Docs
Real Time Transcription

Real Time Transcription

Context

Argmax Pro SDK includes the WhisperKitPro framework which implements an advanced streaming inference algorithm described in our paper. Key features include:

  • Accuracy is identical to offline file transcription
  • Dual output text streams can be leveraged in the user experience to build trust in stable and accurate results (Confirmed) while maximizing responsiveness (Hypothesis).
  • Streaming API design that exposes event-based callbacks, minimizing the burden on the caller

Real-time transcription streams input audio and the corresponding output text continuously during a live recording session:

  1. Input audio stream: Capturing audio in small user-defined intervals
  2. Inference: Incremental speech-to-text inference on the input stream
  3. Output text streams:
    • Confirmed: Finalized portion of the transcript that gets longer over time.
    • Hypothesis: Preliminary transcript that may still be refined as more audio context arrives.

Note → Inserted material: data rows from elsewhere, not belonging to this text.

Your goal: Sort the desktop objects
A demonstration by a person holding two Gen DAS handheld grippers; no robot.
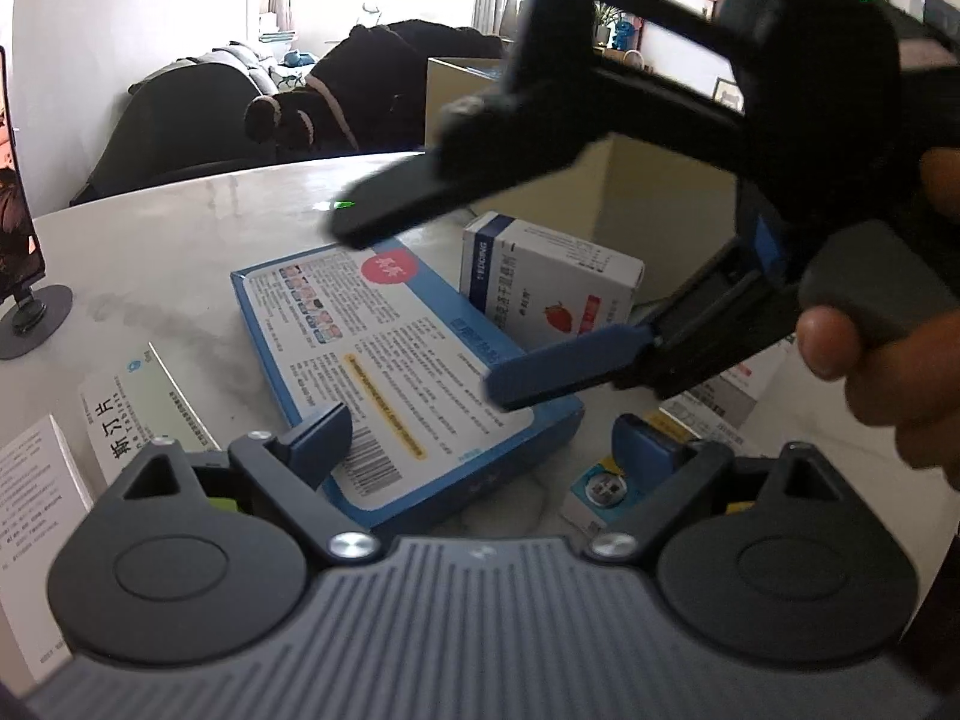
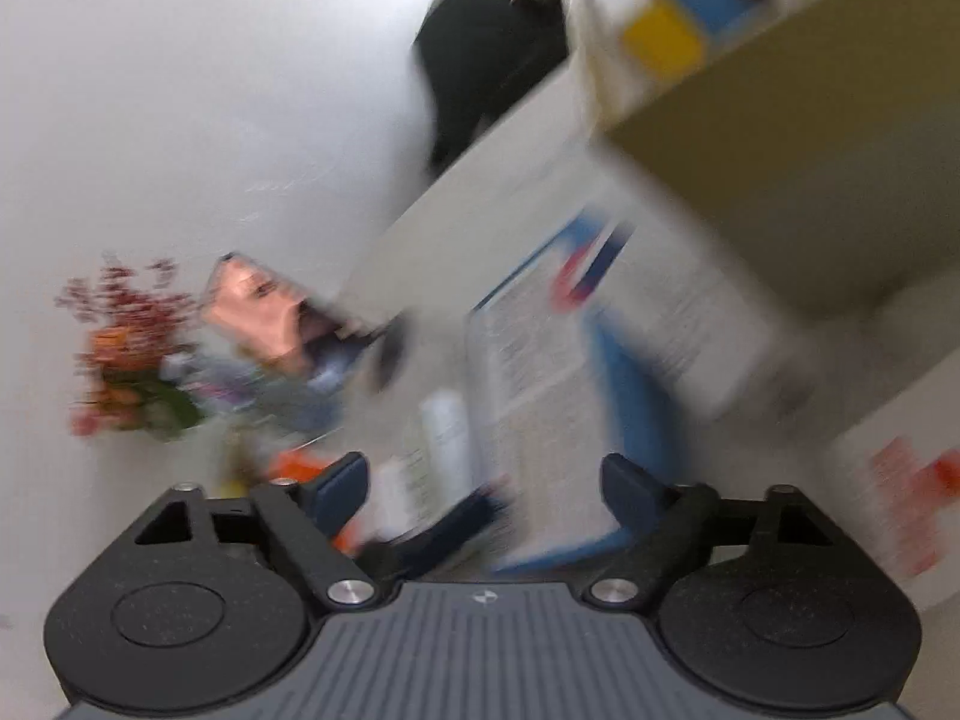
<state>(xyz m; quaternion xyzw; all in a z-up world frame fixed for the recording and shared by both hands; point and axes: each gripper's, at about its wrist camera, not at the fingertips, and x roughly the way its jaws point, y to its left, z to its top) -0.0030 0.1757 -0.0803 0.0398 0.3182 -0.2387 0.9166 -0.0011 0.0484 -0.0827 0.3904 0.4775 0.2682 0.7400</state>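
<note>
A flat blue box [image 1: 390, 360] with a white printed label lies on the pale table [image 1: 180, 228]. My left gripper [image 1: 483, 447] hovers over its near end, open, with nothing between its fingers. The right gripper [image 1: 423, 309], held by a hand [image 1: 888, 360], reaches in from the upper right, open, with its blue lower finger [image 1: 564, 366] just over the blue box. Behind stands a white medicine box with a strawberry picture [image 1: 558, 282]. The right wrist view is blurred: the right gripper [image 2: 486, 489] is open above the blue box [image 2: 540, 360].
White medicine boxes [image 1: 138, 414] lie at the left and a small button-cell pack [image 1: 606, 492] under the left gripper's right finger. An open cardboard box [image 1: 660, 204] stands behind on the right. A screen on a round stand [image 1: 24, 300] sits at the far left.
</note>
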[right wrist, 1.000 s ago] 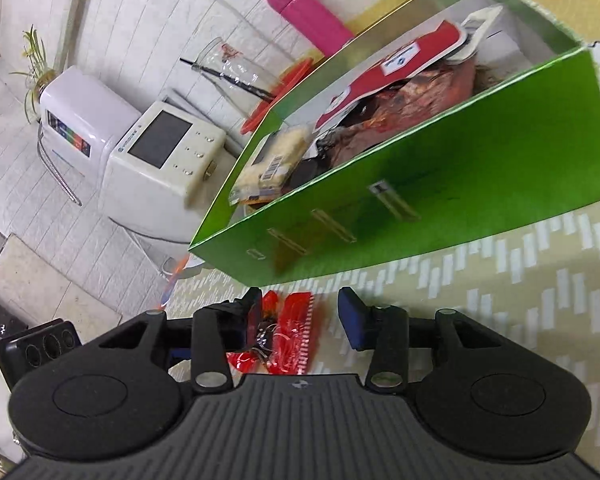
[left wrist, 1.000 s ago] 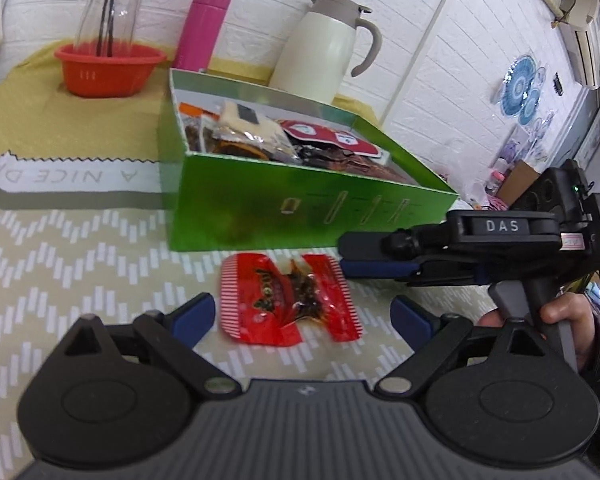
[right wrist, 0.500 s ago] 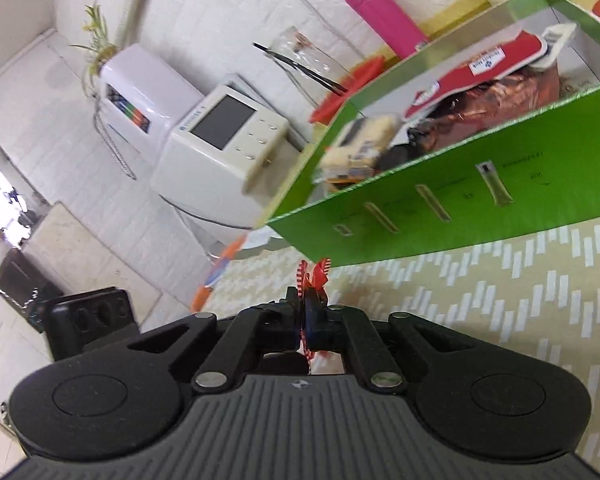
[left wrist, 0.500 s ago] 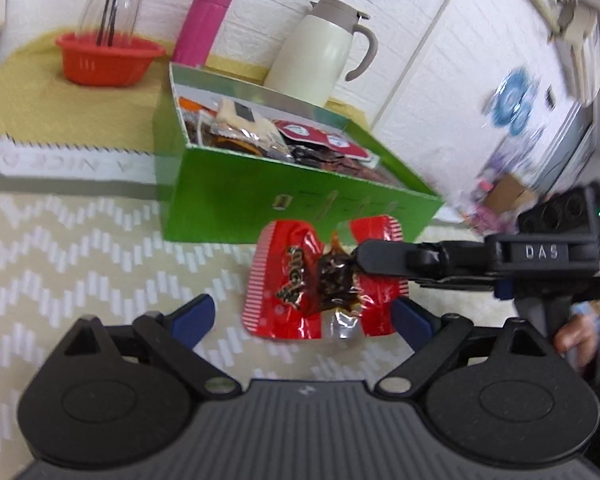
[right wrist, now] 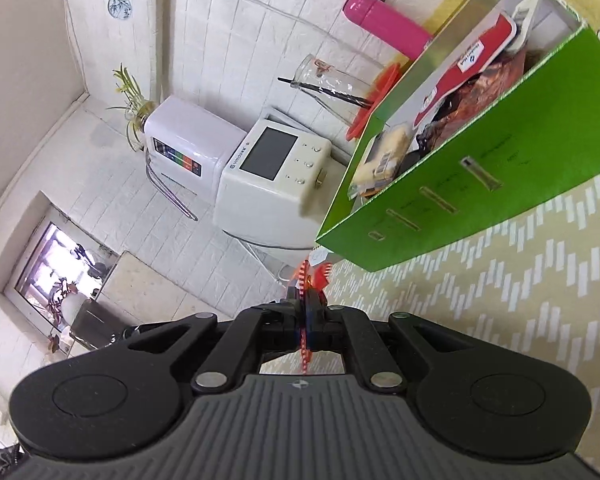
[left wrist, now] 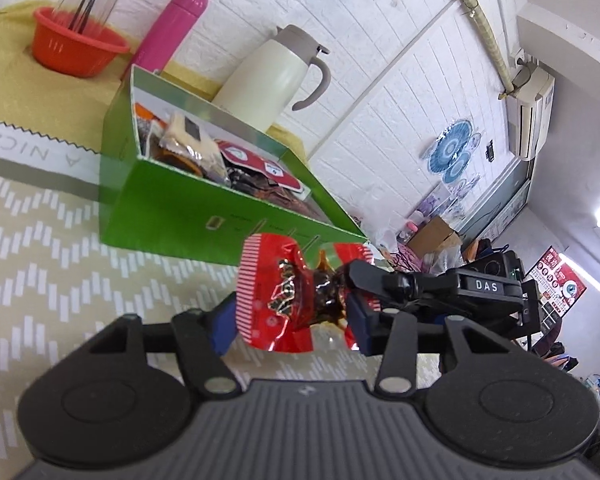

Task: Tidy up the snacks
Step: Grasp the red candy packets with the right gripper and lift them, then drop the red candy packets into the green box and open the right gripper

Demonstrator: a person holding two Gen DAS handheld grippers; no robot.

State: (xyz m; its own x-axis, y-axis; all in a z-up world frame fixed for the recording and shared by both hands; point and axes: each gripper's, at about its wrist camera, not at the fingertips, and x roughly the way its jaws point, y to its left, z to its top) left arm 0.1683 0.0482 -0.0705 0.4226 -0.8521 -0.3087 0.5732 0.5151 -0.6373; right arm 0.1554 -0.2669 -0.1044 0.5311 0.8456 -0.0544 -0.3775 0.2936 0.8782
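Left wrist view: you are holding one red snack packet (left wrist: 276, 300) in mid-frame, clear of the tabletop (left wrist: 40, 248), just below the green box (left wrist: 180, 216) edge. Your left gripper (left wrist: 288, 320), jaws just closing, is pinching it sideways; your right gripper (left wrist: 352, 276) is clamping its right end, pointing leftward.

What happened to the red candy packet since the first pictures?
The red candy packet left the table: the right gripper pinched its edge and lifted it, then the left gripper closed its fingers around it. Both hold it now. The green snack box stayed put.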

This approach creates an ultra low-latency user experience where words appear on the screen almost as they're spoken, with occasional refinements as the model gathers more context.



Basic Example

This is a complete and self-contained CLI example project that demonstrates the usage of Argmax Pro SDK for real-time transcription from a microphone input stream.

Step 0: Verify Pro SDK setup

Argmax Pro SDK access must be set up with SwiftPM before going through this example. If unsure, please see Upgrading to Pro SDK (Step 1 only).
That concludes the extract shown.